The moon still clung to the sky when Aqua walked through Aurevell's gates. The guards didn't question her. Maybe the queen warned them. Maybe they sensed that stopping the woman in ash-grey robes was pointless. Her face stayed hidden, her steps slow and deliberate.

She hadn't slept. Not because she couldn't—because she refused to. Dreams had become knives. Kazuma laughing beside a fire. Darkness's stubborn courage. Megumin hurling fire into the night sky. Waking from those memories hurt more than exhaustion ever could.

The eastern road welcomed her with winter teeth. Snow scattered like torn parchment, and the wind knifed against her cloak. Her boots carved a lone trail across a land hollowed out by war. Ruined villages. Broken shrines. Roads cracked and abandoned.

Darkness's voice wouldn't leave her.

"If you fail… you will bear it. Not as a goddess. But as a woman."

Aqua brushed her fingers over the sealed documents tucked at her sash. Mortal. Vulnerable. No resurrection. No miracles. A cage disguised as freedom.

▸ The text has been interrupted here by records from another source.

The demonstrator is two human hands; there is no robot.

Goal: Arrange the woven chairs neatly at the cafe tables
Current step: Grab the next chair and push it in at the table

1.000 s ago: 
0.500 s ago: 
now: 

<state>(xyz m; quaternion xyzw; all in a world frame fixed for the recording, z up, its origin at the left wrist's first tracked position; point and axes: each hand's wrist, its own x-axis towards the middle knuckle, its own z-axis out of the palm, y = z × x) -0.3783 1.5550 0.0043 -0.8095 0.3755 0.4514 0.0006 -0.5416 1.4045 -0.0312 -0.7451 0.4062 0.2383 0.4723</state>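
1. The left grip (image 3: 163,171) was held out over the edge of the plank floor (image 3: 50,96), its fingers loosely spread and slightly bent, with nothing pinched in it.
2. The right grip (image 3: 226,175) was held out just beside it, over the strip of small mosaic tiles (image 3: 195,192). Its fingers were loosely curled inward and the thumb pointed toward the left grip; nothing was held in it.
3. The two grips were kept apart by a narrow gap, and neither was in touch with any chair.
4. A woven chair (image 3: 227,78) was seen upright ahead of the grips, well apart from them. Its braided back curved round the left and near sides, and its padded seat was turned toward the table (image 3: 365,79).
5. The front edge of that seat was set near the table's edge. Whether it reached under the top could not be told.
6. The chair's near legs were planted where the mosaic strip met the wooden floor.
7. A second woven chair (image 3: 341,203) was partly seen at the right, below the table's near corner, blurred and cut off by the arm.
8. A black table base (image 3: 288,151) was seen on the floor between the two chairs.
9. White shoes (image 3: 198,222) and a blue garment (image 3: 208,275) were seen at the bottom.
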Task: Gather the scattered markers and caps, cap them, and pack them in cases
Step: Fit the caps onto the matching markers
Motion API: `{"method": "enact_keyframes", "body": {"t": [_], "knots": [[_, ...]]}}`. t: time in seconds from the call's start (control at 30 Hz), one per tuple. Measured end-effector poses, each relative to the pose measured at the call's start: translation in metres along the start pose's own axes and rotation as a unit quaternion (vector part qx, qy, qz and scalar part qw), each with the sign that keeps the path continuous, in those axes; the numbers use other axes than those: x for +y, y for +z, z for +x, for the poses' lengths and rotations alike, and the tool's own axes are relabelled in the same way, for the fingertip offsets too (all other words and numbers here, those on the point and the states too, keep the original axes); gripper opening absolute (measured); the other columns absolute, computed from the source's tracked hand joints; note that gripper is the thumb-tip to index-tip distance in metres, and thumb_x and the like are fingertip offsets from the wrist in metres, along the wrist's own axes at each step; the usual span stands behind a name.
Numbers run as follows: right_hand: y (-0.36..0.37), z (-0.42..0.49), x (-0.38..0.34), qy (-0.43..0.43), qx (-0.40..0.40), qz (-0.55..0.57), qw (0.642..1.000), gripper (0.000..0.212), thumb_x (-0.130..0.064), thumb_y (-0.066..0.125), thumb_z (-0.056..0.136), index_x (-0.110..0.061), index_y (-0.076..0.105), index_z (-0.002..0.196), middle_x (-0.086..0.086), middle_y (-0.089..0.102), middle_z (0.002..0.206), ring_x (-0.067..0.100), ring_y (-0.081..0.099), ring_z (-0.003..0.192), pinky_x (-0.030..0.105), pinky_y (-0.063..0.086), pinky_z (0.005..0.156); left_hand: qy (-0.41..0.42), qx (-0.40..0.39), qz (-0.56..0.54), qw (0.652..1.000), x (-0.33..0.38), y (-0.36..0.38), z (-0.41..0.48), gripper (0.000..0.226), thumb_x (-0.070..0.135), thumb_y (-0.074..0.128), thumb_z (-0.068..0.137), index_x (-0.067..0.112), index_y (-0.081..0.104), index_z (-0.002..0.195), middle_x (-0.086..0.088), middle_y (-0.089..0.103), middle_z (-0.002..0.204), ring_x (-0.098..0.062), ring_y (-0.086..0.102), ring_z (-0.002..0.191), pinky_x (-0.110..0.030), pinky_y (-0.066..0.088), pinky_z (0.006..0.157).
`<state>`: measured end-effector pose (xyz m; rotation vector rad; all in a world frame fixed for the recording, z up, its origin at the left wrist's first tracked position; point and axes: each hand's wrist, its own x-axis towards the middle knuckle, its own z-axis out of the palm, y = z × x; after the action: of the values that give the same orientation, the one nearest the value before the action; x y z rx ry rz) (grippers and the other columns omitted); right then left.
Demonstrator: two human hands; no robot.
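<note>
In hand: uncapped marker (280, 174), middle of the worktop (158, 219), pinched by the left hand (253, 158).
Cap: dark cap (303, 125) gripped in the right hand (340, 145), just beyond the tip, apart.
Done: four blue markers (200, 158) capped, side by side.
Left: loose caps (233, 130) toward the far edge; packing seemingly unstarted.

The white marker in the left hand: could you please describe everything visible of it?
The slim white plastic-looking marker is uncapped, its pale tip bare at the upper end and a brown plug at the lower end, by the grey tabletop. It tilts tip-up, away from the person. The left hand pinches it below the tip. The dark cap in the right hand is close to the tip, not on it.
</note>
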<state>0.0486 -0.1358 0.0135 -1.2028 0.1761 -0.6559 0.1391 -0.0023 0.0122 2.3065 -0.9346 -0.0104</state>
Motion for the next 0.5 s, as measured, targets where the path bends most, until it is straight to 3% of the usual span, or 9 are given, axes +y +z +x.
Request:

By dawn, pale gold bled across the horizon. And ahead—Asterveil.

Her steps slowed.

The maps described ruin. Burned, abandoned, dead.

This place was anything but.

High walls towered clean and unmarred. Windows gleamed with polished glass. Crimson banners—unknown, unclaimed by any noble house—hung proud over fortified battlements. Smoke curled from chimneys. The scent of coal and steel drifted in the air.

Too clean. Too new. Too intentional.

Aqua waited until a merchant caravan approached the gates. She moved with them, hood low. The guards inspected the carts, eyes sharp and polite. Too polite.

Not one of them looked at her.

The gates opened.

Inside, the city thrived. Sunlight scattered across bustling streets. Children ran laughing, merchants hawked wares, fountains spilled water so clear it looked unreal. Stalls overflowed with herbs and polished armor.

A city alive.

Yet hollow.

The laughter died when she passed. Eyes lingered too long before sliding away. A woman pressed a pear into Aqua's hand—claiming it came from eastern groves.

Aqua bit into it, tasted the lie.

Southern-grown. Out of season.

She approached a fountain, dipping her fingers into the water. Ice-cold. Not natural. Not river-fed.

Artificial.

Controlled.

"This city breathes," Aqua muttered, "but it does not live."

She wandered through the bazaar, and the cracks widened. Merchants bowed too deeply. Shoppers argued with rehearsed politeness. Children smiled on cue.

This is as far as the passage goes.